Output exactly, and only, the lines below from the one with "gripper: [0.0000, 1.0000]" down to the one with "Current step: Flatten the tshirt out". Include both end lines and no pictures.

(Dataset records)
_ _ _ _ _

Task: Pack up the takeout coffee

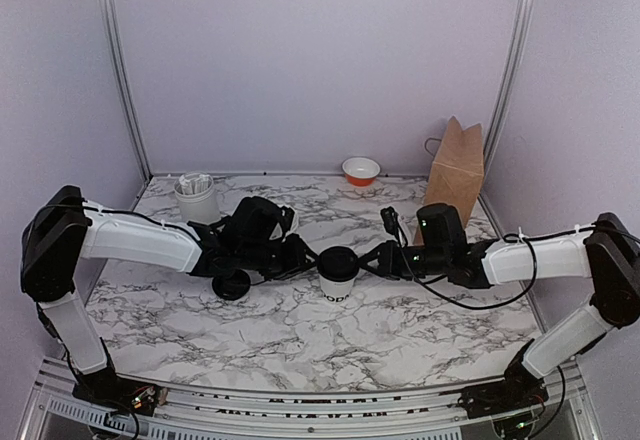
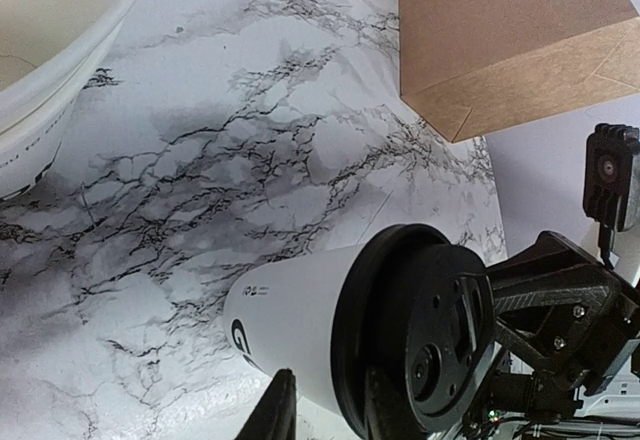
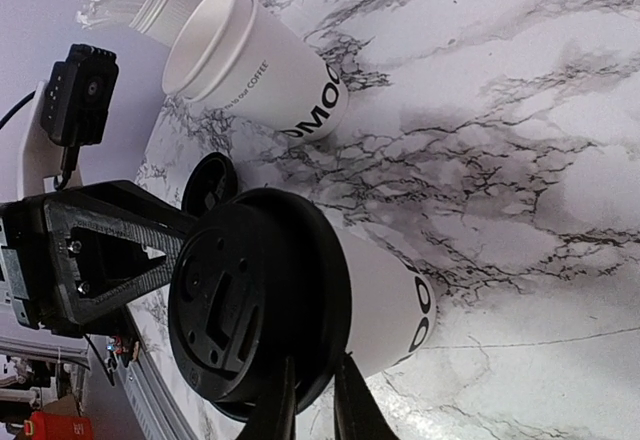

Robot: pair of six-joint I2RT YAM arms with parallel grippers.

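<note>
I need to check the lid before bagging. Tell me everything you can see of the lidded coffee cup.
The paper cup is white, tapered, with dark lettering low on its side, standing upright mid-table on the marble top. A black lid covers its mouth and looks seated. The left gripper and right gripper flank the lid's rim, the right seemingly pinching it.

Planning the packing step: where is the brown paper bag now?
In the top view, the brown paper bag stands at the far right corner of the table, just right of the orange-and-white bowl.
</note>
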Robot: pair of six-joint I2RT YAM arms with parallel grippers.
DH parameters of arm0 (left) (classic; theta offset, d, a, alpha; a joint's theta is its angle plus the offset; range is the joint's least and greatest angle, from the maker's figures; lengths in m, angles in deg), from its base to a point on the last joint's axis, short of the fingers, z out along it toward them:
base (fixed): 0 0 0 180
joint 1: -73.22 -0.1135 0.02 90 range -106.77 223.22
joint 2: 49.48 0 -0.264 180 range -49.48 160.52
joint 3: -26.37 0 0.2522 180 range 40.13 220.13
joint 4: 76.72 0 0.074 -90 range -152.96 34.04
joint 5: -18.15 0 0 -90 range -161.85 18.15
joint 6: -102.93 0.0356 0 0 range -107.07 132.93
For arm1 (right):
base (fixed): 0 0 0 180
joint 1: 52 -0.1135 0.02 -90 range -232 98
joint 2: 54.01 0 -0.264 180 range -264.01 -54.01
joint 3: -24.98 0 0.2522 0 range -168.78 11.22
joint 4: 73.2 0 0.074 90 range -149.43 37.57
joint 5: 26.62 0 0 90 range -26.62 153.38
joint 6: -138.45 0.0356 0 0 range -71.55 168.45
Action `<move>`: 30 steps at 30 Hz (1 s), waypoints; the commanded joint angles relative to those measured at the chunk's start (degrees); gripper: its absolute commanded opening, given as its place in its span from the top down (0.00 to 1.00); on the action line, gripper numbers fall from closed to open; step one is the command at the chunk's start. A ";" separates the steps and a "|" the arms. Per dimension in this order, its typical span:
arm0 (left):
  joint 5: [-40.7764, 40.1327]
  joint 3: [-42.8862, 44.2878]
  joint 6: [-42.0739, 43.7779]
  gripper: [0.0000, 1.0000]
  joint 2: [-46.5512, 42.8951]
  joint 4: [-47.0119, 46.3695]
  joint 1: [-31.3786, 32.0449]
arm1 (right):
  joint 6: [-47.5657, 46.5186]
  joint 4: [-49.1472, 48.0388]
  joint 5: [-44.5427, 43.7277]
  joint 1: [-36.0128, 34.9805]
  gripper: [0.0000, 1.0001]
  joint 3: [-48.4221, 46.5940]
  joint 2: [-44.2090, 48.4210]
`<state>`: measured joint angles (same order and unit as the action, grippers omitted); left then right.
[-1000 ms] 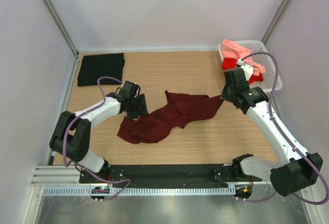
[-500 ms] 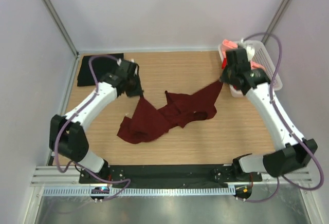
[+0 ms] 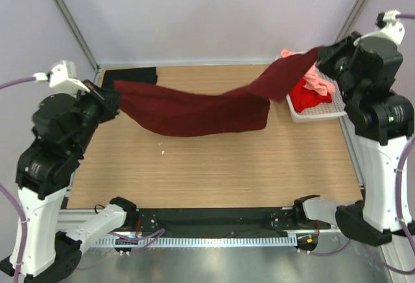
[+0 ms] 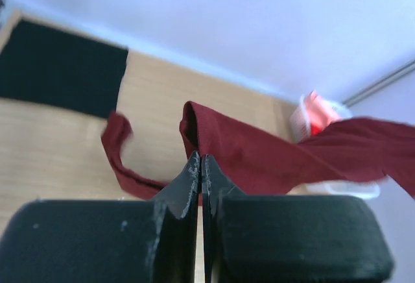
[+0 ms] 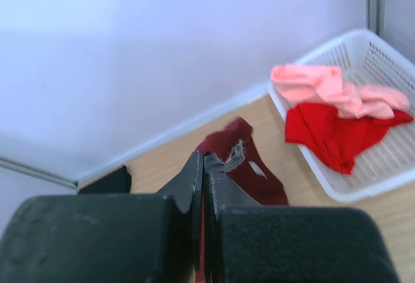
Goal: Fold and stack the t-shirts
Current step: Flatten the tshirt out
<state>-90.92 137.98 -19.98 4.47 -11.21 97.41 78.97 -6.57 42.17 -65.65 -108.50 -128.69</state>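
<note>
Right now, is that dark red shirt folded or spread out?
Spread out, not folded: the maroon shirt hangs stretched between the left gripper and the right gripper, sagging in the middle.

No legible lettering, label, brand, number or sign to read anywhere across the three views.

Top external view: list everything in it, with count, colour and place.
table: one, light wood, under both arms
basket: one, white lattice, far right of the table
maroon t-shirt: one, dark maroon, stretched in the air above the table
black t-shirt: one, black, flat at the far left corner
red t-shirt: one, bright red, in the basket
pink t-shirt: one, salmon pink, in the basket, against the red one
left end effector: one, black, shut on the maroon t-shirt
right end effector: one, black, shut on the maroon t-shirt
</note>
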 commanded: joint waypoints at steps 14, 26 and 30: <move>5.56 -54.77 -26.15 0.34 -17.38 3.17 -0.28 | 8.94 -3.37 17.86 0.11 0.99 62.67 29.84; 19.95 -62.86 -24.94 0.37 -13.97 -9.11 -0.28 | 9.56 -5.84 24.99 0.03 0.99 68.39 36.00; 19.95 -64.88 -23.61 0.44 -7.47 -13.51 -0.19 | 7.98 -7.33 26.05 0.11 0.99 69.71 35.48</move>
<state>-72.76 73.72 -45.27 -5.73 -18.32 97.41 87.82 -10.51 65.71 -65.65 -39.52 -92.95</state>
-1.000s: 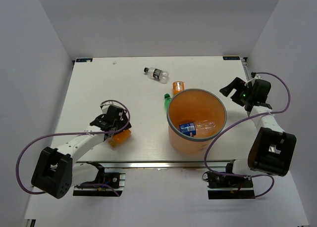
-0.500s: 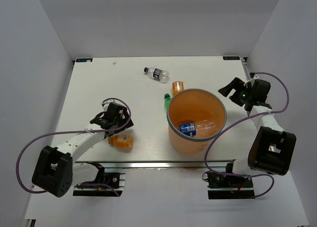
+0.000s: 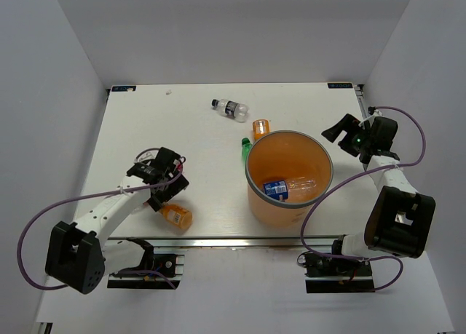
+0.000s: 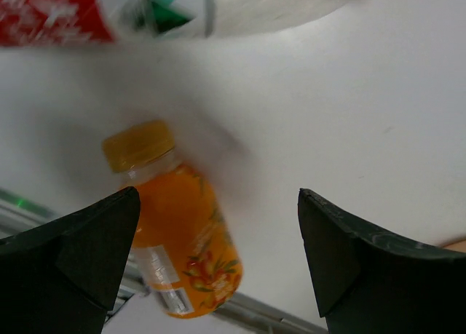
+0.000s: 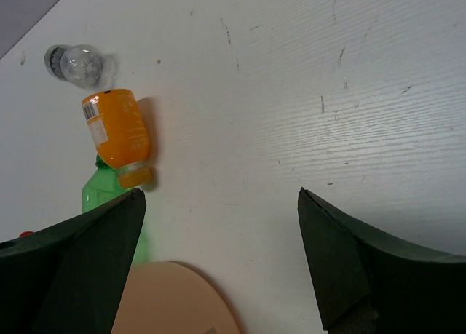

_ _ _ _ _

Solution to the exercise:
  gripper: [0.0000, 1.0000]
  joint 2: [-46.5512, 42.8951]
  joint 4: [-47.0119, 46.3695]
  joint 1: [-31.3786, 32.0449]
arm1 (right):
  joint 6: [-47.5657, 46.5186]
  joint 4: [-49.1472, 48.0388]
  joint 5: [-44.5427, 43.7277]
  joint 1: [-36.0128, 34.9805]
  gripper: [0.0000, 1.0001]
  joint 3: [-48.4221, 46.5940]
  joint 2: [-44.2090, 48.4210]
`<state>`: measured joint angles (same order and unit as the action, grippers omitted); left then right.
[-1000 ms] 
[-500 ms] 
[+0 ms] 
[+0 ms] 
[+0 ms] 
Goal: Fold and stack the t-shirts
Current step: Flatten the tshirt out

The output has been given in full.